▸ Task item:
From the entries underneath, give the number of lines holding the word "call", without any other words.

▸ Provided information:

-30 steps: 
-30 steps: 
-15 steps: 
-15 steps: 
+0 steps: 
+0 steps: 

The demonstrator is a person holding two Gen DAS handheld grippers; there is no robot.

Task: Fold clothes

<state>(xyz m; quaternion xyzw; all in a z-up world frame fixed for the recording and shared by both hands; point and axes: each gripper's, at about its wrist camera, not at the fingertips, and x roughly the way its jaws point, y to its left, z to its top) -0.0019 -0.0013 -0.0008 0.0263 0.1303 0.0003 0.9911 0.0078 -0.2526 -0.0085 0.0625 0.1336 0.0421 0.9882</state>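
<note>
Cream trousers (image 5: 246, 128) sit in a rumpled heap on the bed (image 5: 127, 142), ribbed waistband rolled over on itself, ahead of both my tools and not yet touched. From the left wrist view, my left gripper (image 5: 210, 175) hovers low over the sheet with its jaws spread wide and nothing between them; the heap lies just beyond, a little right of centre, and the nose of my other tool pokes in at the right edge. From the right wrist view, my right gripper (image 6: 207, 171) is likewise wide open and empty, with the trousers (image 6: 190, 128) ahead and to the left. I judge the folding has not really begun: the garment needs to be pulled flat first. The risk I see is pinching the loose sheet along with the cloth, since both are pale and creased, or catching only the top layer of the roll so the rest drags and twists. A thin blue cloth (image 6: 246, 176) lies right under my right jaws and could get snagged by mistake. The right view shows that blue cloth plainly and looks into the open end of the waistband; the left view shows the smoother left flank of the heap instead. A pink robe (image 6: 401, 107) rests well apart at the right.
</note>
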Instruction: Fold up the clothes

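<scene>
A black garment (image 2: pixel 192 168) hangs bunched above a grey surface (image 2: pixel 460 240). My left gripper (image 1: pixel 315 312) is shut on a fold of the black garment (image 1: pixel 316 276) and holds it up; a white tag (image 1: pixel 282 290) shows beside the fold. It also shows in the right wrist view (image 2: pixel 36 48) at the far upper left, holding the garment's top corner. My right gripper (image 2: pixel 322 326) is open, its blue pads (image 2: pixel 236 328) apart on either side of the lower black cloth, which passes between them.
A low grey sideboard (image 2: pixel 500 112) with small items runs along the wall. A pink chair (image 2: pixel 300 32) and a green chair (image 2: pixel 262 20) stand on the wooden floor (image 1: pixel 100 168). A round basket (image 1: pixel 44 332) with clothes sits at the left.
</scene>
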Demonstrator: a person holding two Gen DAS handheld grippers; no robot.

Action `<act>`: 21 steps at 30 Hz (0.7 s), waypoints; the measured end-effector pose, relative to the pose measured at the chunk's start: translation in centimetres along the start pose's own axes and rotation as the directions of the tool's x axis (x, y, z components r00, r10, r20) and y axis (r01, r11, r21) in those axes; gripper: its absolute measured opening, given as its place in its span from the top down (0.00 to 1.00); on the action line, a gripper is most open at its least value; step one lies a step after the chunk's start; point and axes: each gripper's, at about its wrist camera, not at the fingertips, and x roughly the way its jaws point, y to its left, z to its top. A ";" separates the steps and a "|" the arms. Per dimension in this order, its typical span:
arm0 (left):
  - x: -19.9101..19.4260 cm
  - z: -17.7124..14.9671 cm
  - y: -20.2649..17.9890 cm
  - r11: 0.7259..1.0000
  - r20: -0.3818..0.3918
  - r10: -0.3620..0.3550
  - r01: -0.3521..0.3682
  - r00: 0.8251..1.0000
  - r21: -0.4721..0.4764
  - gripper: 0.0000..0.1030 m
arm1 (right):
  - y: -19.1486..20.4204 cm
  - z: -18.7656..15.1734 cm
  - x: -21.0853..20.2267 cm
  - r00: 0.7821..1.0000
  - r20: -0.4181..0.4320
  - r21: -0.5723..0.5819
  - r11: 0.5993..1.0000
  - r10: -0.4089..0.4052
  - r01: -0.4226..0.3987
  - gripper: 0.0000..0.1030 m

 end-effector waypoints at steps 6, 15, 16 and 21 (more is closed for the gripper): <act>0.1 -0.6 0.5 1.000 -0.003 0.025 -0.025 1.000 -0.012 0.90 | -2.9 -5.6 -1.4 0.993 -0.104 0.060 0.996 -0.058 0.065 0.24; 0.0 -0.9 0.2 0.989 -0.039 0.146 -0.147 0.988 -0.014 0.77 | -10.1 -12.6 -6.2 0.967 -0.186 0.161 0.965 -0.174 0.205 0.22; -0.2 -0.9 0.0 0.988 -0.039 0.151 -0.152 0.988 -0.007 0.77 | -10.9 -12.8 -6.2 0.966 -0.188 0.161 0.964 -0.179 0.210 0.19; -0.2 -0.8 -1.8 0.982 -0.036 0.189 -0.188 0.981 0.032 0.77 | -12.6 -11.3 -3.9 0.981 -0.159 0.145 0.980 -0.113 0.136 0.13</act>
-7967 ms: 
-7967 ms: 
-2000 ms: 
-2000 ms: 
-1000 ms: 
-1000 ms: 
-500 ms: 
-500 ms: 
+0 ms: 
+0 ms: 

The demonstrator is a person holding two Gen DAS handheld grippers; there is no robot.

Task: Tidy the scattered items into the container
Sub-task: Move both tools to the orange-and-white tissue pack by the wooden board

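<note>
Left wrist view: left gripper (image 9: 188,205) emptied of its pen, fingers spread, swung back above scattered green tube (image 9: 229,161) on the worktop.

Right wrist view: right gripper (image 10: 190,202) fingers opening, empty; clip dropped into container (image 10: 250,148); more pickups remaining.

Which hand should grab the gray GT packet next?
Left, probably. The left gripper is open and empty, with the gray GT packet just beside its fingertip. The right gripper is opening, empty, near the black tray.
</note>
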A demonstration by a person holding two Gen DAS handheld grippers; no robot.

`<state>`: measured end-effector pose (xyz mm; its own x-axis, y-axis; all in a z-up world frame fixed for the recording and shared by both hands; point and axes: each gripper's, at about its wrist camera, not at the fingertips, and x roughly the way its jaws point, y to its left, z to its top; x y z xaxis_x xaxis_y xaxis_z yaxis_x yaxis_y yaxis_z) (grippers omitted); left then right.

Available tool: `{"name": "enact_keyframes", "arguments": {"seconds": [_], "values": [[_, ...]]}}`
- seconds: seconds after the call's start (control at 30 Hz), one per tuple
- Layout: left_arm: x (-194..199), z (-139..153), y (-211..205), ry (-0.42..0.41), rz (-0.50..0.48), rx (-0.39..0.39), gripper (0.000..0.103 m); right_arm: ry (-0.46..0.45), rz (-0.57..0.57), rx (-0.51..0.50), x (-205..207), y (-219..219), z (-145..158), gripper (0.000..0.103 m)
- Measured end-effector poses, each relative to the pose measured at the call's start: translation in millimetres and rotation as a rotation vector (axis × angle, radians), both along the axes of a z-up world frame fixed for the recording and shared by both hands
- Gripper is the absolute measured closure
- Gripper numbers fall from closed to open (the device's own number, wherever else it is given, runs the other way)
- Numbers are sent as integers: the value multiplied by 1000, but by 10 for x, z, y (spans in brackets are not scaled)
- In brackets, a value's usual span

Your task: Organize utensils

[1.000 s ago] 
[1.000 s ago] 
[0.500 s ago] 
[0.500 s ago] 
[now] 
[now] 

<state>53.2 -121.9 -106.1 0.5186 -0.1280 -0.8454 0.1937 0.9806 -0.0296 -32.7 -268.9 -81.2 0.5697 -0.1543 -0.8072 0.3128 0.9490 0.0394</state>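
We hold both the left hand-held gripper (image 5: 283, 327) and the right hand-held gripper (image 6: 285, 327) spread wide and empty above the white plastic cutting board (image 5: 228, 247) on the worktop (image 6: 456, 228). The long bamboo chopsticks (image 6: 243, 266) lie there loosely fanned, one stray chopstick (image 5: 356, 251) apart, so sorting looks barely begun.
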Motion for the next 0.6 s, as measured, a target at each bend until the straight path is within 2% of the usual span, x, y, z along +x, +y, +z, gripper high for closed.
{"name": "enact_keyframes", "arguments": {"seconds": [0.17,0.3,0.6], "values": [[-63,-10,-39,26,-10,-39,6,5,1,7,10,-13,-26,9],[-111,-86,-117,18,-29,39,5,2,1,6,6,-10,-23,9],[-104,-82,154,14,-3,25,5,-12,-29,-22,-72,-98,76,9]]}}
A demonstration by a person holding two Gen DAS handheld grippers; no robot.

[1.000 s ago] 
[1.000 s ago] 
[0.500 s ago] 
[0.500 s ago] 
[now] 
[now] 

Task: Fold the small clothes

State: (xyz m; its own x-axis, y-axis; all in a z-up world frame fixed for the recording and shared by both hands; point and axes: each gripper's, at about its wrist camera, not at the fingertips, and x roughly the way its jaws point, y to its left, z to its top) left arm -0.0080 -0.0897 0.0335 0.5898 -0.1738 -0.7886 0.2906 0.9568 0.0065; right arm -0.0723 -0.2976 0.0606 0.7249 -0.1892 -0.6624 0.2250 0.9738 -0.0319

▸ Solution for this problem:
2